Et la note de taxi de Mme Agnès Saal, présidente de l’INA, qui a succédé à Matthieu Gallet à ce poste l’an dernier.

Plus de 40.000 € de frais de taxi.

Facture révélée par un courrier anonyme adressé aux administrateurs de l’INA il y a quelques jours puis par Le Figaro ce matin.

40.915 € en 10 mois, dont 7000 € d'abonnement à la compagnie G7 et 6.700 de trajets effectués par son fils, à qui elle avait communiqué son code de réservation et qui s’en est bien servi. Une bêtise, une maladresse, assure-t-elle, qu'elle a aussitôt remboursée.

Reste pour elle-même 27.000 € de course.

Et alors là, soit vous vous dites que le taxi à Paris c'est vraiment hors de prix.

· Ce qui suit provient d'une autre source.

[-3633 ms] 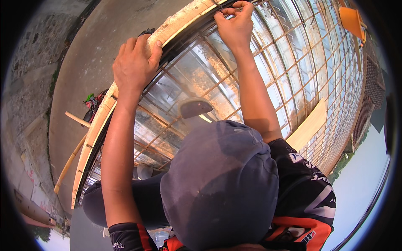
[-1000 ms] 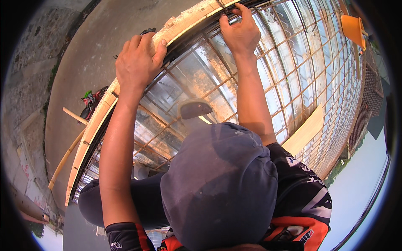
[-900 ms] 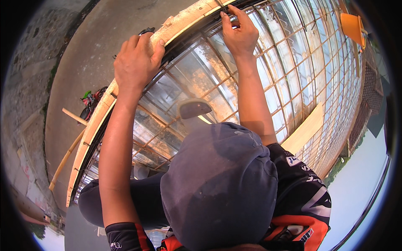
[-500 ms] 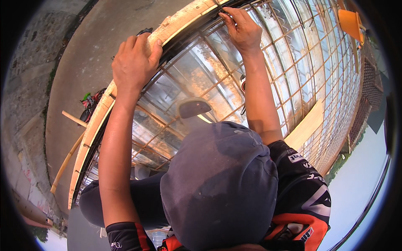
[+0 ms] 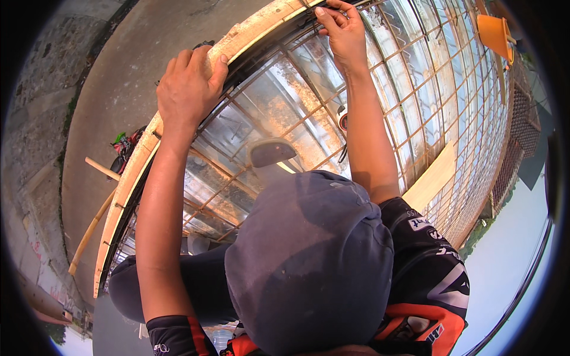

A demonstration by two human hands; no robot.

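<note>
My left hand [image 5: 189,89] is wrapped over the edge of a long pale wooden board [image 5: 240,37], its thumb on the near side. Ahead and to the right, my right hand [image 5: 344,29] is by the top of the board, close to a dark steel bar [image 5: 310,16] of the rebar mesh. Its thumb and forefinger are apart, and no object shows between them. Below both forearms the rusty rebar mesh [image 5: 320,107] spreads over shiny corrugated metal sheets [image 5: 285,83]. Some fingertips of the left hand are hidden behind the board.
An orange plastic container [image 5: 494,32] stands at the far right. A loose plank [image 5: 430,178] lies on the mesh. Beside my right forearm is a small round white-and-red thing [image 5: 342,118]. Nails [image 5: 119,205] stick out along the board. Grey pavement [image 5: 101,118] lies beyond it on the left.
My right hand's fingers have parted from a pinch at the dark bar, and the hand has shifted slightly up. My left hand keeps its hold on the board.
</note>
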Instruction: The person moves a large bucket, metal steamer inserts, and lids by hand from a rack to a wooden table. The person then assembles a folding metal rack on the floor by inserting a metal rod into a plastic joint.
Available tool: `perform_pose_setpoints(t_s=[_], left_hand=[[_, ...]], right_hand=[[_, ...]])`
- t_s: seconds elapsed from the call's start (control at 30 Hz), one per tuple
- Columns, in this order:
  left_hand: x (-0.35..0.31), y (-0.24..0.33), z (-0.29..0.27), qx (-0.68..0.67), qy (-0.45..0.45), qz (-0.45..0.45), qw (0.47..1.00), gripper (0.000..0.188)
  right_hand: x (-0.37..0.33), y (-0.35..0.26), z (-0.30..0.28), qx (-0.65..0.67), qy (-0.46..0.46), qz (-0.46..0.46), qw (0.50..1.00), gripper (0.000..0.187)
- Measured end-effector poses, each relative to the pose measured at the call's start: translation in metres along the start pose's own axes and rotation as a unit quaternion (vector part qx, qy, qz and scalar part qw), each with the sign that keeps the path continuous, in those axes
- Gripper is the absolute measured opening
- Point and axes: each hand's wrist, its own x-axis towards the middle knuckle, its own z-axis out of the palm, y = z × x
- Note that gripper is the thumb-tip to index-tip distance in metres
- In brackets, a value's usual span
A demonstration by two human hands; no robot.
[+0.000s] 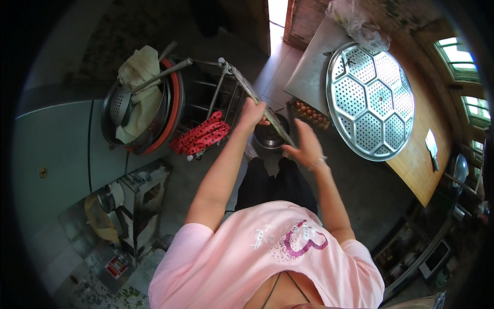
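Observation:
In front of me my left hand (pixel 252 113) is closed round a long, flat, greyish stick (pixel 271 119). The stick slants from the metal rack at upper left down toward my right hand. My right hand (pixel 307 145) is beside its lower end, fingers stretched and thumb apart; whether it touches the stick I cannot tell. Below the stick, on the floor by my feet, is a dark round pan (pixel 270 135), partly hidden.
On the left, a metal rack (pixel 218 92) carries a red dotted cloth (pixel 206 135) next to stacked basins (pixel 109 116) with a skimmer (pixel 121 107). At right are a perforated steamer tray (pixel 370 103), a wooden counter (pixel 411 172), a cleaver (pixel 431 147) and a carton of eggs (pixel 310 112).

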Motion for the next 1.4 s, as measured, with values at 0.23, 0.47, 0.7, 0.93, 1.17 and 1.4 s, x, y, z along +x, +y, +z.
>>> perform_pose_setpoints(t_s=[0.23,0.47,0.7,0.93,1.17,1.4], left_hand=[[0.004,0.006,-0.020,-0.011,-0.078,-0.010,0.997,0.028],[0.055,0.028,-0.090,-0.021,0.116,0.100,0.988,0.029],[0.092,0.039,-0.101,-0.094,0.043,0.028,0.994,0.023],[0.103,0.036,-0.085,-0.333,0.110,-0.042,0.935,0.015],[0.108,0.042,-0.082,-0.306,0.216,0.006,0.927,0.011],[0.130,0.076,-0.111,-0.332,0.127,0.035,0.934,0.010]], right_hand=[[0.044,-0.007,0.077,-0.078,-0.029,0.068,0.994,0.051],[0.042,-0.008,0.091,-0.087,0.024,0.038,0.995,0.052],[0.058,-0.013,0.110,-0.084,0.004,0.043,0.996,0.051],[0.055,-0.008,0.134,-0.085,-0.068,0.052,0.993,0.049],[0.054,-0.030,0.141,-0.036,-0.060,0.100,0.992,0.044],[0.078,-0.055,0.134,-0.051,-0.007,0.089,0.995,0.046]])
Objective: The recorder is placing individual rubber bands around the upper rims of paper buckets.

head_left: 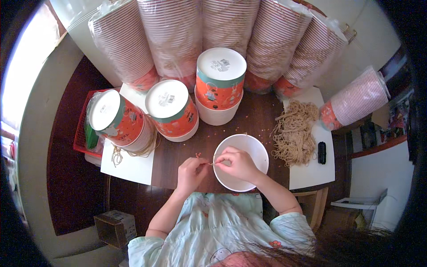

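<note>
My left hand (191,174) and my right hand (236,163) meet at the left rim of a round white paper bucket (261,153), whose open top faces up. Between my pinched fingertips is a short bit of thin tan cord (212,164); whether it is knotted is too small to make out. My right hand reaches across the bucket's mouth, its fingers closed. My left hand is outside the rim, just above the brown table. A dark hole shows near the bucket's right rim. Tiny orange-red bits (198,155) lie beside my left hand.
Upside-down stacks of orange-and-green buckets stand behind: a left one (129,118), a second one (175,116) and a middle one (221,91). Tall plastic-wrapped stacks (171,40) line the back. At right lie a heap of tan cords (296,133) and a black object (321,152).
</note>
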Available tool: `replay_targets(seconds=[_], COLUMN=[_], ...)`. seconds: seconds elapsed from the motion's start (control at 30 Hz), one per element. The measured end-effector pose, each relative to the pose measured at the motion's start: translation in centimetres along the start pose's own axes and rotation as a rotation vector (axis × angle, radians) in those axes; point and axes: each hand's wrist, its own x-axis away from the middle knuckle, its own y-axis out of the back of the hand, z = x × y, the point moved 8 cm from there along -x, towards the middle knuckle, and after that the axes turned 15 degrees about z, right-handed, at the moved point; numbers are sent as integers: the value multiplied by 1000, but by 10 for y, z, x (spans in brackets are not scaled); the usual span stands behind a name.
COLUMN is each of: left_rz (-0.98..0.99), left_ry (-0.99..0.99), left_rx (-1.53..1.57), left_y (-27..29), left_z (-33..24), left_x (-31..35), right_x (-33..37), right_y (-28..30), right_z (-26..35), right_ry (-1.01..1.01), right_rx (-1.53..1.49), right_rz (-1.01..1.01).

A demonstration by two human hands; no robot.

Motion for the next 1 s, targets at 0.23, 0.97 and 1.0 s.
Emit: replay_targets(seconds=[0.23,0.97,1.0], left_rz=[1,141,160], left_ry=[-36,64,57], left_rx=[187,214,196], left_y=[-3,-7,-6], left_z=[-2,-1,-3], left_x=[-3,-9,-10], right_x=[0,-1,-1], right_y=[1,-1,-1], right_z=[1,-2,-2], right_ry=[2,12,12], right_rx=[0,9,9], right_rz=[-8,-17,-17])
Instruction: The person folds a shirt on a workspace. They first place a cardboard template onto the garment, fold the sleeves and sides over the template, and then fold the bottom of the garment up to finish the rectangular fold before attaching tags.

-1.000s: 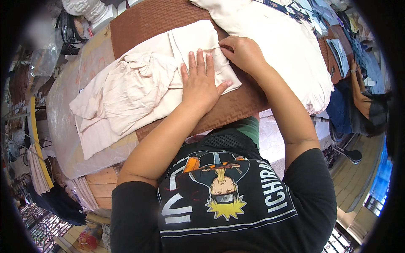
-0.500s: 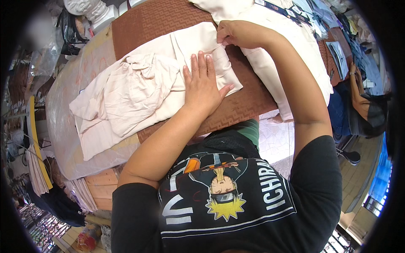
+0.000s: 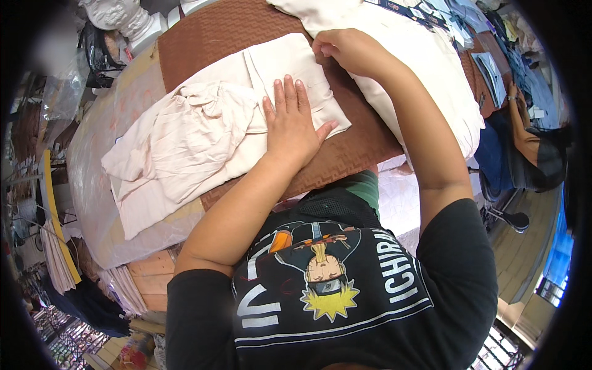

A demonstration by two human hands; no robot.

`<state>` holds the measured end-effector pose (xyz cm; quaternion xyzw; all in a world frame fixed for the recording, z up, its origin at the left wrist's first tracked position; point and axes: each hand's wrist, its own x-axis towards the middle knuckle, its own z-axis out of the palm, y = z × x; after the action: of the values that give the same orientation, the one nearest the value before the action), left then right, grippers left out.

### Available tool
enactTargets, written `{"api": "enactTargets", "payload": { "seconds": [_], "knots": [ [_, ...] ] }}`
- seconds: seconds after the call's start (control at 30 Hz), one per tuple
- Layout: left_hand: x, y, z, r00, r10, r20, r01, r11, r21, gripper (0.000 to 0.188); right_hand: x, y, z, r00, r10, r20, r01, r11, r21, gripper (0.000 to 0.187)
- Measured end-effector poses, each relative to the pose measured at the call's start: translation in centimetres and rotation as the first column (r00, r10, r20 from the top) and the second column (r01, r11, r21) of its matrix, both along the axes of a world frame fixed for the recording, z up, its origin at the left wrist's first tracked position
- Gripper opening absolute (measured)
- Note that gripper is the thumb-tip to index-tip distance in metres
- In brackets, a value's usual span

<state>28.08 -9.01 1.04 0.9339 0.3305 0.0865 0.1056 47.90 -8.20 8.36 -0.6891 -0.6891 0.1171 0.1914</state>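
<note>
A cream garment [image 3: 290, 52] lies folded on a brown textured cloth [image 3: 216, 31], a thinner part of it bunched and wrinkled [image 3: 197, 123] toward the left. My left hand [image 3: 290, 126] presses flat on its right half, fingers stretched and thumb spread toward the near edge. At the garment's far right corner, the fingers of my right hand [image 3: 345, 49] are curled and pinched at the edge; the fingertips are partly hidden. Beyond my right forearm spreads another pile of cream cloth [image 3: 401, 68].
Plastic film covers the table's left part [image 3: 105, 166]. A white sculpted bust [image 3: 120, 18] stands at the far left. Dark tags [image 3: 407, 12] lie on the far cream cloth. On the right, another person's arm [image 3: 521, 123] is near blue folded garments [image 3: 490, 74].
My right hand has shifted slightly left along the garment's corner, and the right edge lies smoother. My left hand stays flat in nearly the same place.
</note>
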Motion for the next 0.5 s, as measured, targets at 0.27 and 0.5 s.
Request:
{"api": "enactTargets", "payload": {
  "seconds": [0.27, 0.5],
  "knots": [
    [-0.1, 0.6, 1.8, 1.000, -0.005, 0.008, 0.006, 0.992, -0.129, 0.079, -3.2, -7.7, -2.8, 0.986, -0.114, 0.123, 0.104, 0.991, 0.084, 0.015],
    [3.9, 7.7, 5.3, 0.865, -0.470, -0.174, 0.493, 0.860, 0.129, 0.037, -3.4, -7.6, -4.6, 0.988, -0.148, 0.033, 0.136, 0.961, 0.239, 0.013]
  ]
}}
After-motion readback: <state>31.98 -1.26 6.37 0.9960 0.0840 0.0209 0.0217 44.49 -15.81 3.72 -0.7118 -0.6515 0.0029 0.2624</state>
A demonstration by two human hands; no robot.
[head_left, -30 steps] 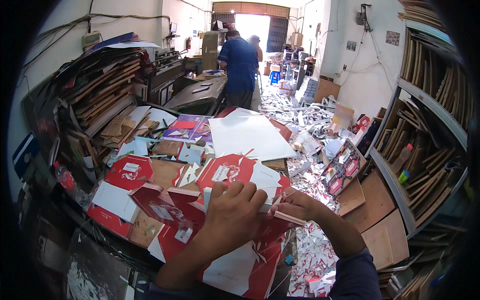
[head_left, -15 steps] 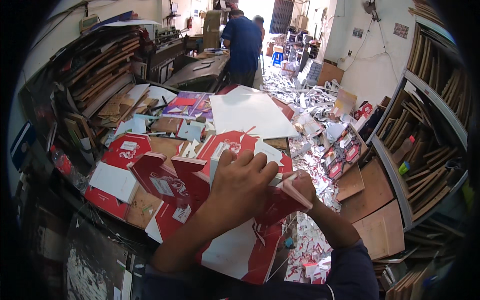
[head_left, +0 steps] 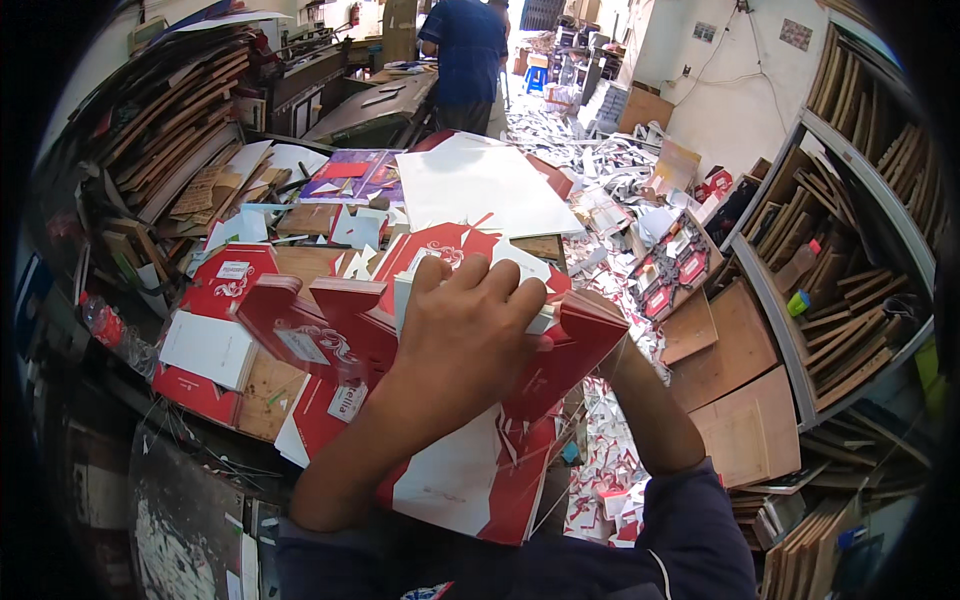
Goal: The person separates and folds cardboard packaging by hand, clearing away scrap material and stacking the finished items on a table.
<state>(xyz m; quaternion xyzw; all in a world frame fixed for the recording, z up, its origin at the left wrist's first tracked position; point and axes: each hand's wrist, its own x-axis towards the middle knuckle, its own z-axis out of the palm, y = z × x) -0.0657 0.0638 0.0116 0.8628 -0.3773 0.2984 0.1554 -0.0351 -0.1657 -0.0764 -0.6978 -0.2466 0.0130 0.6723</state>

Soit, avec un peu de mauvais esprit et de curiosité face à l’énormité de la somme, vous attrapez d'une main une calculette, de l'autre le tarif des taxis. Voyons… à 1€29 le km en tarif B pour la nuit à Paris et le jour en banlieue où se trouve le siège de l'INA, augmenté du temps d’attente en tarif horaire quand le taxi poireaute au feu rouge ou dans un bouchon… ça va chercher –à la louche hein- dans les 15.000 km parcourus... soit un Paris-Katmandou et retour.

Mais si vous restez à Paris, sachant que la circulation s'écoule à une vitesse moyenne de 15 km par heure, cela vous fait environ un millier d'heures de taxis. C’est-à-dire que la dame qui s’occupe de nos archives audiovisuelles aurait passé en 10 mois l’équivalent de 42 jours et 42 nuits, enfermée dans un taxi… à écouter RMC.

Et cela en dehors des heures de bureau puisque la pédégère dispose par ailleurs d’une voiture de fonction et d’un chauffeur.

Etonnant, non ?

Extrait de « taxi poète ».

C’était Patrick Timsit après ce petit exercice d’arithmétique appliqué à la gestion des entreprises publiques.